Re: [CODE4LIB] Plagiarism checker
My first thought was something like programatically doing a pairwise diff of the files, 5500 times. I was surprised I couldn't find a utility that just does this. But i did find something called diffuse [1], that allows you to graphically compare any number of text files in a diff-like fashion. This would probably at least be able to tell you which files need closer scrutiny. I think you'd presumably have to be able to extract the text from each file; I doubt it would work on raw Word docs or PDFs, so that might be a stopper. It seems like the realm of source control has a lot of software designed to help with this problem, so there might be other similar things out there. But probably not anything designed to natively handle print-ready files. -dre. [1] http://diffuse.sourceforge.net/about.html On Fri, Jan 23, 2015 at 7:26 AM, Judy Meirose jmeir...@fcsl.edu wrote: Can anyone recommend a plagiarism checking software besides Turnitin and SafeAssign?
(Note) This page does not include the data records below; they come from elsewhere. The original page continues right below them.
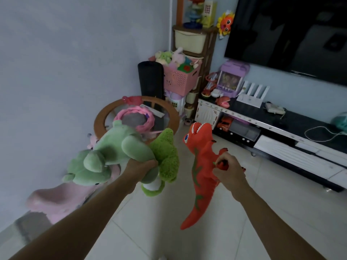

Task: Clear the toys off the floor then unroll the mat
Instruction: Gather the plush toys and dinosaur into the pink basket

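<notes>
My left hand (141,167) grips two plush toys held above the floor: a pale green stuffed animal (112,152) and a brighter green fuzzy plush (166,160). My right hand (228,169) holds an orange rubber dinosaur (200,166) by its leg, its tail hanging down and its head up. A black rolled mat (150,80) stands upright in the corner against the wall, beside a pink basket (179,80) full of soft toys.
A round wooden glass-top table (171,117) with a pink ring toy stands ahead. A pink ride-on toy (56,199) sits by the left wall. The black TV bench (281,128) carries toys at right, under a wall TV. A shelf unit (207,59) fills the corner.
</notes>
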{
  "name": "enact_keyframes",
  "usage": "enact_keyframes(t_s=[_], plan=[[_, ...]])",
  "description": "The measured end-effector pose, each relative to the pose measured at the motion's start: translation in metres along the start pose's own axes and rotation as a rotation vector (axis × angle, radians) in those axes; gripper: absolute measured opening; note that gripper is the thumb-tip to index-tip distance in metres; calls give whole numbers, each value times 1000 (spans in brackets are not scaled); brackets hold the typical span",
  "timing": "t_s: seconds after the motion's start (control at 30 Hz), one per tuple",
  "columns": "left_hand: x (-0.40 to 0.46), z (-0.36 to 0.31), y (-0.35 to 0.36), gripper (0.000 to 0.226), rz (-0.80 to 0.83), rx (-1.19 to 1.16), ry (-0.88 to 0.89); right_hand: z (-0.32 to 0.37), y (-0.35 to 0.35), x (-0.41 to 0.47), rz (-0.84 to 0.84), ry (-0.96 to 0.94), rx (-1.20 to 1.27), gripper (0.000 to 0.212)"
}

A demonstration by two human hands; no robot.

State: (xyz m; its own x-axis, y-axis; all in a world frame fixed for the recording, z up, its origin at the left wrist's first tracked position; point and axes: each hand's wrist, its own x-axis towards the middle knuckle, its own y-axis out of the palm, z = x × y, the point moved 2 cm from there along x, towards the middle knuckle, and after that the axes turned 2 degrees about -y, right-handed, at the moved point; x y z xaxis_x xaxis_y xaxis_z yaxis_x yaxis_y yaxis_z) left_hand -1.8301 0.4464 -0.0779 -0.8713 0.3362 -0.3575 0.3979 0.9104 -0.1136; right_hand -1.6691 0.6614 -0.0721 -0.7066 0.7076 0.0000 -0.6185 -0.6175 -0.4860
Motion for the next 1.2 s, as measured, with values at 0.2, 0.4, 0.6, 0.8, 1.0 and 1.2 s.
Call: enact_keyframes(t_s=[0.2,0.4,0.6,0.8,1.0,1.2], plan=[[61,-43,20,44,-6,93,-9,9,1,70,-23,-24,22,31],[127,-79,53,52,-62,110,-7,3,-4,160,7,-35,36,27],[200,-123,105,41,-149,61,13,1,-25,281,118,-99,19,26],[254,-166,159,48,-213,36,44,7,-55,383,192,-182,-14,30],[306,-205,189,53,-210,170,75,16,-67,466,178,-161,115,24],[369,-243,208,20,-222,242,161,24,-56,549,211,-114,175,34]])
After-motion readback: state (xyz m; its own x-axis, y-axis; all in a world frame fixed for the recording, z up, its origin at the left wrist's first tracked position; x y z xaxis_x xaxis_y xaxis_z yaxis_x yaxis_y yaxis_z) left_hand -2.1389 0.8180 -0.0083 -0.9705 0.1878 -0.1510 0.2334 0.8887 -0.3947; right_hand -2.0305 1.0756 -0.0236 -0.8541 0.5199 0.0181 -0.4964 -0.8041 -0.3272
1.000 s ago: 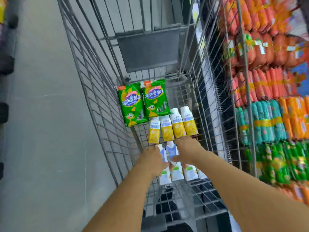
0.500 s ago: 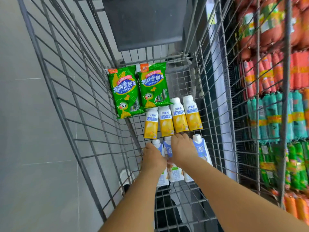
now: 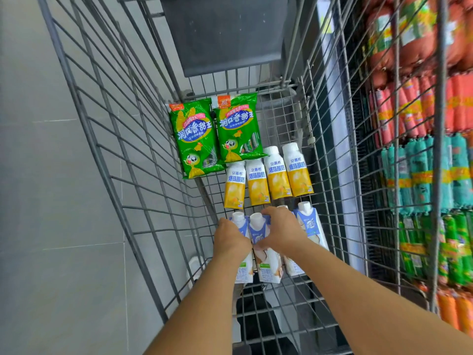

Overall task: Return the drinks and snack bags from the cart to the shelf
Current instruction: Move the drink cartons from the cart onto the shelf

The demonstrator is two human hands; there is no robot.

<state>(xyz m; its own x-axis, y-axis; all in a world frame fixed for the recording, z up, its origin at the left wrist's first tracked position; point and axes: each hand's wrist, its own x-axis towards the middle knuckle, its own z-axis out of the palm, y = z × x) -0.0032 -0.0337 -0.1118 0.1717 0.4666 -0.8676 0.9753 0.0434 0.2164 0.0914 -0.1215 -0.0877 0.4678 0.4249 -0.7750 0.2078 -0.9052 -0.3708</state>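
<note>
Deep in the wire cart [image 3: 122, 180] lie two green snack bags [image 3: 217, 134], a row of several yellow drink bottles [image 3: 268, 178], and nearest me a row of several blue-and-white drink cartons [image 3: 263, 262]. My left hand [image 3: 230, 239] is closed on the leftmost blue-and-white carton. Beside it, my right hand [image 3: 281, 231] grips the neighbouring cartons around their upper parts, hiding one almost fully. The rightmost carton [image 3: 311, 224] lies free beside my right hand.
A grey child-seat flap [image 3: 225, 34] hangs at the cart's far end. To the right, through the cart wall, a shelf [image 3: 419, 175] holds red, teal and green sausage packs. Grey tiled floor [image 3: 46, 201] lies on the left.
The view has closed in on the cart's bottom. Both hands stay on the blue-and-white cartons and have tightened around them.
</note>
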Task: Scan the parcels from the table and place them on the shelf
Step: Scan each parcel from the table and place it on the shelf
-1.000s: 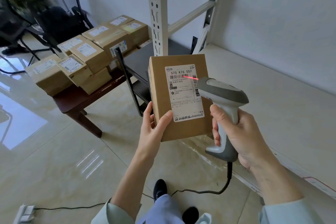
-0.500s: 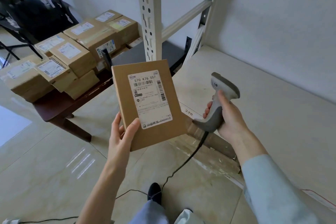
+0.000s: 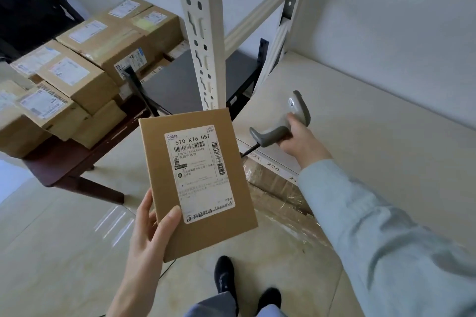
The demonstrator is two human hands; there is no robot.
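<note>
Now lowered onto the shelf (image 3: pixel 373 136): scanner (image 3: pixel 282 123), gripped by right hand (image 3: pixel 300 140). Left of shelf, parcel (image 3: pixel 197 183) pinched in left hand (image 3: pixel 152 229). Better to release slowly, then place parcel flat.

Stacked parcels (image 3: pixel 85 72) crowded the table (image 3: pixel 64 162) at left. The shelf (image 3: pixel 360 123) lay right of its upright post (image 3: pixel 203 41). Between them, the held parcel (image 3: pixel 198 183) stood before the post; the scanner (image 3: pixel 283 123) hung over the shelf's front edge.
</note>
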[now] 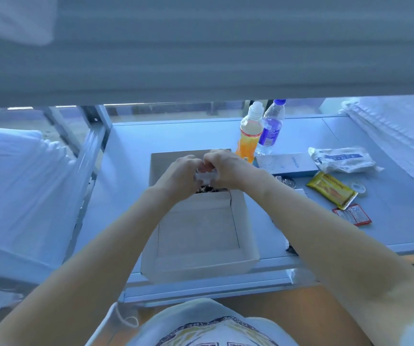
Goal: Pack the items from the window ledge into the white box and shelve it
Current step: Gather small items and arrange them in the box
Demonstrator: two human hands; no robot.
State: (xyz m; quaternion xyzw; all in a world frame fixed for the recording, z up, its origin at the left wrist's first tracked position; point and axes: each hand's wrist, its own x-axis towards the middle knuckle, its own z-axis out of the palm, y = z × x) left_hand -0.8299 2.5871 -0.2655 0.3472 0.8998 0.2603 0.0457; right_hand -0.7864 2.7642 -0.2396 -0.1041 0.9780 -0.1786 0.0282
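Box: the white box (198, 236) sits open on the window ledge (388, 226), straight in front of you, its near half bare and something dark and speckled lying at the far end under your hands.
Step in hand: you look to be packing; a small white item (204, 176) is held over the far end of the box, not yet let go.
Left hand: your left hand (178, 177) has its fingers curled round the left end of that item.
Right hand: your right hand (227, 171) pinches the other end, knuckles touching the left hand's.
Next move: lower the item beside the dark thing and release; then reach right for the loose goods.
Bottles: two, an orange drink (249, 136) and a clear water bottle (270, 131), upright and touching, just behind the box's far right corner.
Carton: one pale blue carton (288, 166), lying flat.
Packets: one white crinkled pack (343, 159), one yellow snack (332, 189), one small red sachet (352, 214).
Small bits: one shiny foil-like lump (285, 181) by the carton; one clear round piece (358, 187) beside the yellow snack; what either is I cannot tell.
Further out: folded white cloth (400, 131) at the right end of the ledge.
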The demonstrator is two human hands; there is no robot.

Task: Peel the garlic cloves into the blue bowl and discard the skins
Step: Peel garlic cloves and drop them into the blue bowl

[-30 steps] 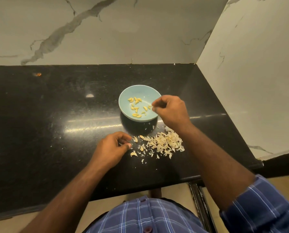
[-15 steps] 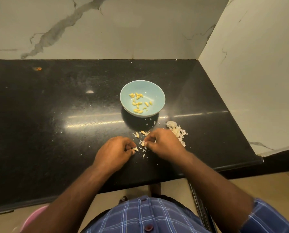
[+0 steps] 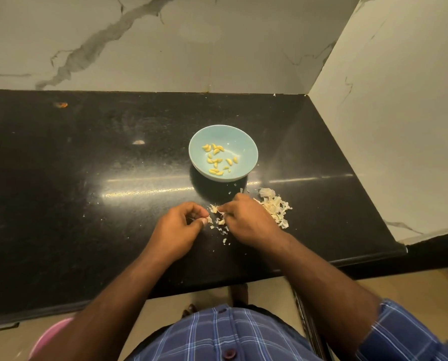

I need to compare about 100 student assignments against each other to make sure they don't copy each other's assignments. Thanks. Judy K. Meirose Systems Librarian Florida Coastal School of Law 8787 Baypine Rd Jacksonville, FL (904)680-7603 This email transmission, and any documents, files or previous e-mail messages attached to it, may contain confidential, privileged and/or proprietary information for the sole use of the intended recipient(s). If you are not an intended recipient or a person responsible for delivering it to an intended recipient, any disclosure, copying, distribution or use of any of the information contained in or attached to this transmission is strictly prohibited. If you have received this transmission in error, please: (1) immediately notify me by reply e-mail; and (2) destroy the original (and any copies) of this transmission and its attachments without reading or saving in any manner.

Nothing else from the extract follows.